Gencatan senjata seharusnya membuka arus bantuan besar-besaran ke wilayah padat penduduk itu, tempat kelaparan telah dikonfirmasi sejak Agustus dan hampir seluruh dari 2,3 juta warga kehilangan tempat tinggal akibat pengeboman Israel.
Namun, menurut World Food Programme (WFP), hanya sekitar setengah dari kebutuhan pangan yang berhasil dikirim.
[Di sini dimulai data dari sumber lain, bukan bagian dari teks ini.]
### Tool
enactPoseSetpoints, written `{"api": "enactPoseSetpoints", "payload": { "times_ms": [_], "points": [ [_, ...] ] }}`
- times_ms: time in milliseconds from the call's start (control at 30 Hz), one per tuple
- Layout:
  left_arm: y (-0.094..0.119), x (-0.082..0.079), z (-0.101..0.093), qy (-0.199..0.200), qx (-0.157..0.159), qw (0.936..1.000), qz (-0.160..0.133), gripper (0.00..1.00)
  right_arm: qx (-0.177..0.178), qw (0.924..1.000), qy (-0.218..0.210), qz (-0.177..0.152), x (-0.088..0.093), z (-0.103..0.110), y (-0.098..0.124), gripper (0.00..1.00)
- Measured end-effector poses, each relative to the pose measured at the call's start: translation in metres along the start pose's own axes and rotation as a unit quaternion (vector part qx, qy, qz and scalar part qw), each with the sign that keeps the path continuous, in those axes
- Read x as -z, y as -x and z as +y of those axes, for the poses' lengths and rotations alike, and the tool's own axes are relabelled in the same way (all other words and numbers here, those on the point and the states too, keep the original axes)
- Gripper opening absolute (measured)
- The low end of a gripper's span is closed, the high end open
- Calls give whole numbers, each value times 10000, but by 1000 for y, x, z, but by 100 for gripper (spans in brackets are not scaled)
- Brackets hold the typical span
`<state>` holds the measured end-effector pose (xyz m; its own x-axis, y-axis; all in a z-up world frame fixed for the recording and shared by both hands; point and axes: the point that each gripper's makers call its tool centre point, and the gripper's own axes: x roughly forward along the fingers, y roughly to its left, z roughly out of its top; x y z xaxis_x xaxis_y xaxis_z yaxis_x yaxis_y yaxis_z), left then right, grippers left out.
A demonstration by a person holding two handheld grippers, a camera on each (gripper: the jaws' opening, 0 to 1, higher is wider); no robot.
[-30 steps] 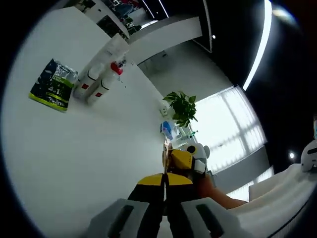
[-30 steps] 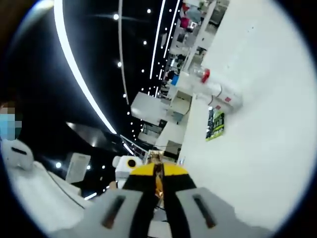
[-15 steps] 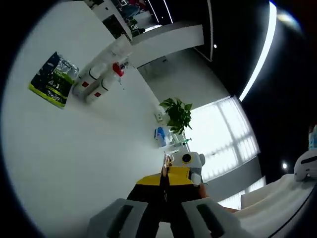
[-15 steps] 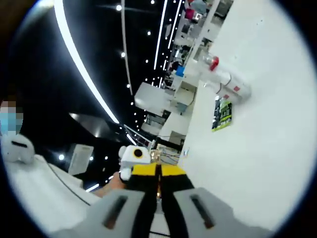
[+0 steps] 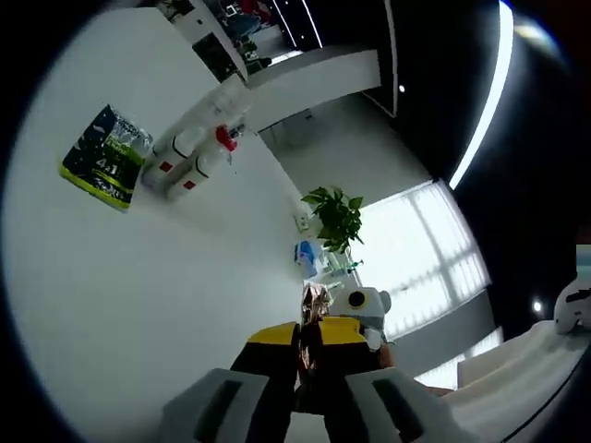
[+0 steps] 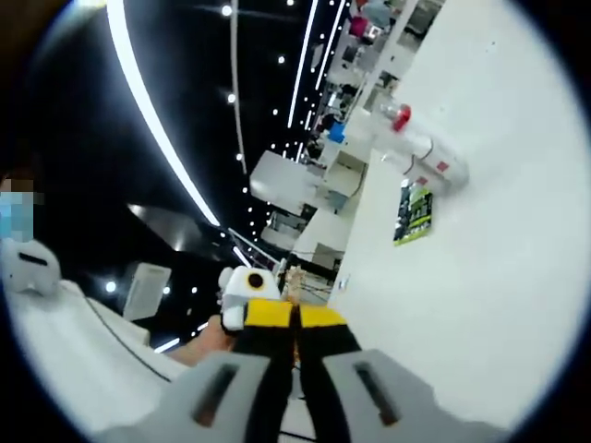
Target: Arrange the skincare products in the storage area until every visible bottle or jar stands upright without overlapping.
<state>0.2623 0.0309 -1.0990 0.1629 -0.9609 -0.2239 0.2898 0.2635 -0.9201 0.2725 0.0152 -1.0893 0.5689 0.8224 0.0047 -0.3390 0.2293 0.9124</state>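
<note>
Left gripper view: the left gripper (image 5: 300,343) has its jaws together on nothing, above the white table (image 5: 138,305). Far ahead to its left lie two white bottles (image 5: 189,164) side by side, a dark packet (image 5: 104,155) beside them. Right gripper view: the right gripper (image 6: 295,323) is likewise closed and empty, with the bottles (image 6: 429,159) and packet (image 6: 413,213) up ahead to its right.

Looked forward along closed jaws from well back over the broad white tabletop (image 5: 138,305), both views rolled so the surface ran up one side. Shared, far off: the flat dark sachet with green print (image 5: 106,155) (image 6: 413,213) beside two lying white plastic bottles (image 5: 185,159) (image 6: 429,161). Left view faced a leafy green potted plant (image 5: 336,214) and bright window; right view, a dark ceiling.
</note>
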Motion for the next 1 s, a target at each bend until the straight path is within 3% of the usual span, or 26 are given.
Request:
{"api": "enactPoseSetpoints", "payload": {
  "times_ms": [100,133,200,300,333,533,733,833,933,1000],
  "points": [
    [6,-2,-1,58,101,9999,-48,3,47,9999,-72,-73,-3,-3,2,0],
    [7,-2,-9,101,333,9994,-11,1,70,9999,-72,-39,-1,-4,1,0],
    [6,-2,-5,86,197,9998,1,1,39,10000,4,-65,-1,-3,1,1],
    [6,1,-4,78,162,9997,146,0,72,9997,47,-227,-6,-4,-2,15],
    [6,3,-3,49,149,9996,223,0,48,9996,7,-267,-8,-3,-3,16],
    [4,9,-5,92,248,9990,371,0,148,9996,64,-239,-11,-7,-7,0],
    [6,7,-5,154,304,9987,372,0,39,9997,49,-222,-12,-4,-8,3],
    [5,9,-6,142,322,9984,434,0,65,9997,97,-213,-11,-4,-12,16],
    [3,11,-9,136,370,9980,492,0,40,9997,243,-96,-6,-3,-14,0],
    [4,11,-6,116,317,9983,478,0,67,9996,260,-120,-8,-3,-15,0]
  ]
}}
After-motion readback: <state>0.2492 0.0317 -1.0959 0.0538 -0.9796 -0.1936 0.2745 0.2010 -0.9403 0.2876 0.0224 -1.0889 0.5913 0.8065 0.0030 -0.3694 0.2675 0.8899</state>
Sementara kelompok payung lembaga-lembaga Palestina memperkirakan volume bantuan yang masuk hanya mencapai seperempat hingga sepertiga dari jumlah yang diharapkan.
DIlansir dari Channel News Asia, Rabu, 5 November 2025, Israel menyatakan telah memenuhi kewajiban berdasarkan perjanjian gencatan senjata yang mensyaratkan rata-rata 600 truk bantuan masuk ke Gaza setiap hari. Pemerintah Israel menuding kelompok Hamas mencuri bantuan sebelum didistribusikan, tuduhan yang dibantah oleh Hamas.
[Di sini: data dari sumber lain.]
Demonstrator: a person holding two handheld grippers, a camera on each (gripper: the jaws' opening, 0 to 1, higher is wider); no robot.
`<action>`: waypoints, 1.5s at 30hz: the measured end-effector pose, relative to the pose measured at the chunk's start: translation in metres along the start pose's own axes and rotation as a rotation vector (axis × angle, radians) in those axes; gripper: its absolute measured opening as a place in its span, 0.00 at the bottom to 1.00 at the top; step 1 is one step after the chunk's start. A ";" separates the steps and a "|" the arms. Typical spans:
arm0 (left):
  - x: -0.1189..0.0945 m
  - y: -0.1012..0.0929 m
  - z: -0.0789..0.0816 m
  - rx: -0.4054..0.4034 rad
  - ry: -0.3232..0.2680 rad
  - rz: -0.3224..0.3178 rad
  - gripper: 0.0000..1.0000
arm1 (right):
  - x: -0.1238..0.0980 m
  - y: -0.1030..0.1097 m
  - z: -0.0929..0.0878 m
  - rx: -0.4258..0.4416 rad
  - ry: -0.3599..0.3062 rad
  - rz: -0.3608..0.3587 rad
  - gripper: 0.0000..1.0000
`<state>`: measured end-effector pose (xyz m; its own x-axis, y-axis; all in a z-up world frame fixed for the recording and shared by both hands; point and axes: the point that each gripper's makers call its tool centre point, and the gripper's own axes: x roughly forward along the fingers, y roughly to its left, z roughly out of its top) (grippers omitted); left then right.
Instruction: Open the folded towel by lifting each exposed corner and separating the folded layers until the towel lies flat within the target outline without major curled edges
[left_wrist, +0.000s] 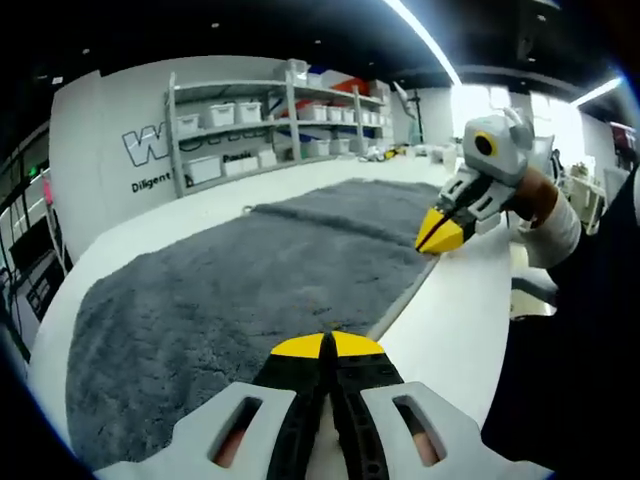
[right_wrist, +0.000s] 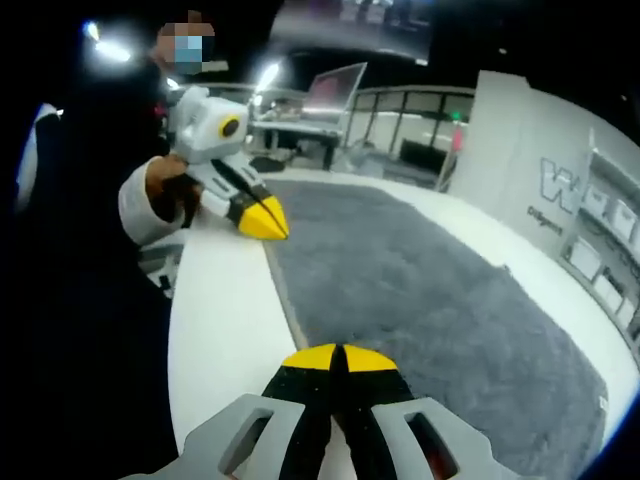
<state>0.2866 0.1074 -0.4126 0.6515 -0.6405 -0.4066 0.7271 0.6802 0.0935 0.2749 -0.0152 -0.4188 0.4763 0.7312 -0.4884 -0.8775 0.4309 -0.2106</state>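
Left gripper view: left hand-held gripper (left_wrist: 327, 343) at the bottom, yellow tips pressed together with nothing between them, poised over the near edge of the grey towel (left_wrist: 250, 300). Towel spread open across the white counter (left_wrist: 455, 320), one long edge running close to the counter's near side, a low ridge or fold line crossing its far part. Right hand-held gripper (left_wrist: 437, 236) coming in from the right, yellow tips together at the towel's edge, whether touching it or pinching any cloth cannot be told; held by a hand (left_wrist: 535, 195) with a white cuff. Beyond the counter, grey shelves (left_wrist: 275, 125) with white bins against a white wall bearing dark lettering; bright strip lights overhead.

Right gripper view: right hand-held gripper (right_wrist: 340, 356) at the bottom, tips closed and empty, over bare counter (right_wrist: 220, 310) just beside the towel's edge. Towel (right_wrist: 430, 300) lying flat, reaching away to the right. Left hand-held gripper (right_wrist: 262, 222) at upper left, tips shut at the towel's corner, gripped by a hand (right_wrist: 170, 195) in a white cuff; dark clothing along the left. Desks and a railing in the background; part of the lettered wall at far right.
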 end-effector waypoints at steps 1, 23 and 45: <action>0.000 0.001 0.000 -0.003 -0.003 -0.003 0.01 | 0.000 0.000 0.000 -0.003 -0.002 0.004 0.00; -0.076 0.111 -0.031 -0.109 0.061 0.289 0.01 | -0.112 -0.110 -0.077 0.187 0.145 -0.367 0.00; -0.106 0.143 -0.062 -0.136 0.150 0.387 0.01 | -0.176 -0.136 -0.137 0.308 0.268 -0.528 0.00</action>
<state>0.3080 0.2943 -0.4131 0.8243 -0.2768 -0.4939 0.3938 0.9071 0.1489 0.3025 -0.2747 -0.4205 0.7720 0.2414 -0.5880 -0.4553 0.8555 -0.2465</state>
Otoritas lokal di Gaza mengatakan sebagian besar truk bantuan tidak mencapai tujuan akibat pembatasan Israel, dan hanya sekitar 145 truk per hari yang berhasil menyalurkan pasokan. Perserikatan Bangsa-Bangsa (PBB), yang sebelumnya merilis data harian tentang jumlah truk bantuan, kini tidak lagi mempublikasikan data tersebut secara rutin.
Kondisi Makin Buruk Menjelang Musim Dingin
“Keadaannya sangat parah. Tidak ada tenda yang layak, tidak ada air bersih, tidak ada makanan yang cukup, bahkan uang pun tidak ada,” kata Manal Salem, 52 tahun, warga Khan Younis di Gaza Selatan yang tinggal di tenda usang dan khawatir tidak akan mampu bertahan menghadapi musim dingin.Badan kemanusiaan PBB, OCHA, menyebut arus bantuan sejak pertengahan Oktober membawa sedikit perbaikan. Menurut laporan terbarunya, satu dari sepuluh anak yang diperiksa masih menderita malnutrisi akut, turun dari 14 persen pada September dengan lebih dari 1.000 kasus tergolong parah.
Separuh keluarga di Gaza dilaporkan memiliki akses makanan lebih baik, terutama di wilayah selatan, dengan rata-rata dua kali makan per hari, meningkat dari satu kali pada Juli. Namun, kesenjangan antara wilayah selatan dan utara tetap tajam.
Juru bicara senior WFP, Abeer Etefa, menyebut situasi di Gaza sebagai “perlombaan melawan waktu.” Ia menegaskan, “Kami membutuhkan akses penuh dan kecepatan distribusi. Musim dingin segera tiba, warga masih kelaparan, dan kebutuhannya luar biasa besar.”
Sejak gencatan senjata diberlakukan, WFP telah mengirim sekitar 20.000 metrik ton bantuan pangan, hanya separuh dari yang dibutuhkan serta membuka 44 dari 145 titik distribusi yang ditargetkan.
“Sebagian besar rumah tangga hanya mengonsumsi sereal, kacang-kacangan, dan bahan makanan kering. Daging, telur, sayuran, dan buah jarang sekali dikonsumsi,” ujar Etefa.
Kekurangan bahan bakar, termasuk gas untuk memasak, juga memperparah krisis. Lebih dari 60 persen warga Gaza kini memasak dengan membakar limbah, menurut OCHA, yang memperingatkan risiko kesehatan serius.
Amjad al-Shawa, kepala kelompok lembaga kemanusiaan Palestina yang berkoordinasi dengan PBB, mengatakan hanya 25–30 persen dari bantuan yang dijanjikan telah masuk ke Gaza. “Kondisi hidup di sini tidak dapat dibayangkan,” kata Al-Shawa.
Shaina Low, juru bicara Norwegian Refugee Council (NRC), menambahkan bahwa sekitar 1,5 juta orang membutuhkan tempat tinggal layak. Namun, sebagian besar tenda, terpal, dan bantuan logistik lainnya masih tertahan menunggu izin Israel untuk masuk.